■ Information shown ■
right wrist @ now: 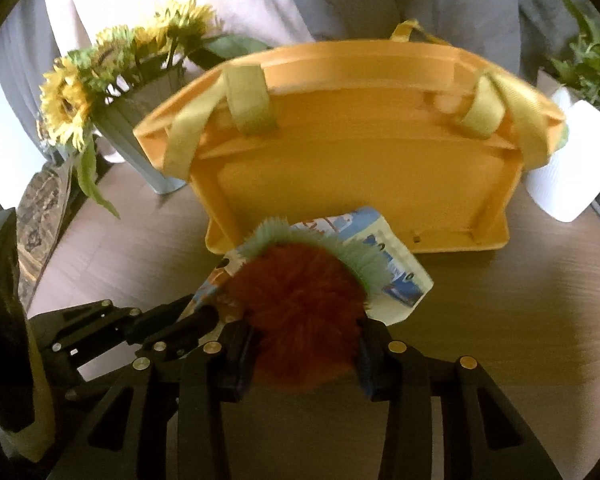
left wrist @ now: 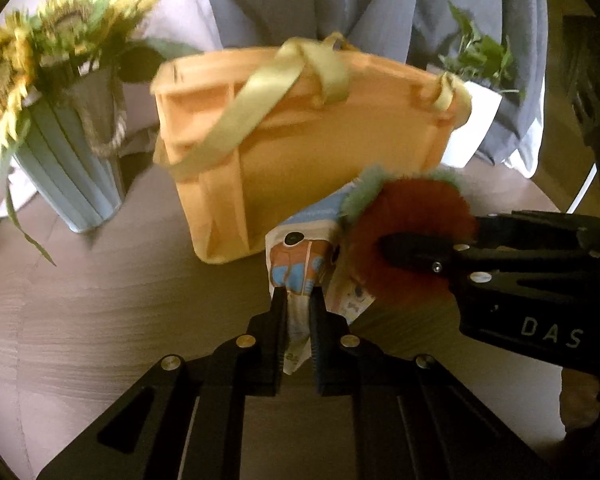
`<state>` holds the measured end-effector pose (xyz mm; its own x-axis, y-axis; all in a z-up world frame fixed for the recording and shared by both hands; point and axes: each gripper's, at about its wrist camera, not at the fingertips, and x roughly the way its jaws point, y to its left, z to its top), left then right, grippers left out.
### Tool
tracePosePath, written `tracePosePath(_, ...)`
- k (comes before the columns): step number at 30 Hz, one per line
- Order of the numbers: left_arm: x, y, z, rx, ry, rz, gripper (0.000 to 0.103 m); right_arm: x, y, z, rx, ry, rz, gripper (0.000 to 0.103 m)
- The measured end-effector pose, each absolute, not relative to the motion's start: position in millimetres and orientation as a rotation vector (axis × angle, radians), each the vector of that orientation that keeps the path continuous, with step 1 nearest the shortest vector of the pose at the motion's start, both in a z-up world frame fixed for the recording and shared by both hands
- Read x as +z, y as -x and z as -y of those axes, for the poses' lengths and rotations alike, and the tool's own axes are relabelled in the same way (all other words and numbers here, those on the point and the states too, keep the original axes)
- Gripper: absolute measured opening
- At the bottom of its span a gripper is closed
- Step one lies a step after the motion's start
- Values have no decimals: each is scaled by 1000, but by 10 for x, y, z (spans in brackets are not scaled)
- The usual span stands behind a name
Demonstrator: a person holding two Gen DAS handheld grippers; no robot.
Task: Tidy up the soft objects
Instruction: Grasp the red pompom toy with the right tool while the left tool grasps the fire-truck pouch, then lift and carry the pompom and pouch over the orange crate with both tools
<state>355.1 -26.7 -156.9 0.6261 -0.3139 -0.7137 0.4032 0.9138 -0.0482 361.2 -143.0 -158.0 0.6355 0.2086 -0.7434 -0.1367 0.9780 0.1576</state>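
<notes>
so the left hand-held gripper (left wrist: 298, 300) is pinched tight on the edge of a flat printed pouch (left wrist: 300, 264), and the right hand-held gripper (right wrist: 306, 344) is squeezing a fuzzy reddish-orange pom-pom toy with a green fringe (right wrist: 300, 300) between its jaws. both soft things sit right together, toy partly over the pouch, just in front of the orange tote bag (right wrist: 352, 176) standing on the wooden tabletop (left wrist: 100, 320). sunflowers in a ribbed pale vase (left wrist: 60, 160) on one side of the bag, a little green plant in a white pot (right wrist: 568, 176) on the other.
</notes>
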Motion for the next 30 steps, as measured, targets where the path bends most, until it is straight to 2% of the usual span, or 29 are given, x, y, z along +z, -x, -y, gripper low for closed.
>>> tracePosePath(30, -409, -3127, 270, -297, -54, -517, 12, -584, -3007, 1704, 173, -138, -560, 41)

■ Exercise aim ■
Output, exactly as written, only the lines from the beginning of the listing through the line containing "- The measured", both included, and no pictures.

■ Result of the exercise ■
right wrist @ now: 
left wrist @ now: 
`<state>` holds the measured end-effector pose (xyz mm; its own x-axis, y-axis; all in a z-up world frame fixed for the recording and shared by both hands; point and axes: each gripper's, at about its wrist camera, not at the fingertips, and x roughly the way its jaws point, y to its left, z to its top), left then right, grippers left out.
### Tool
tracePosePath, written `tracePosePath(_, ...)`
- k (comes before the columns): step number at 30 Hz, one per line
- Order of the numbers: left_arm: x, y, z, rx, ry, rz, gripper (0.000 to 0.103 m); right_arm: x, y, z, rx, ry, rz, gripper (0.000 to 0.103 m)
- The measured end-effector pose, each absolute, not relative to the motion's start: position in millimetres and orientation as a rotation vector (axis × angle, radians), each the vector of that orientation that keeps the path continuous, with step 1 nearest the shortest vector of the pose at the motion's start, both in a z-up world frame fixed for the recording and shared by both hands

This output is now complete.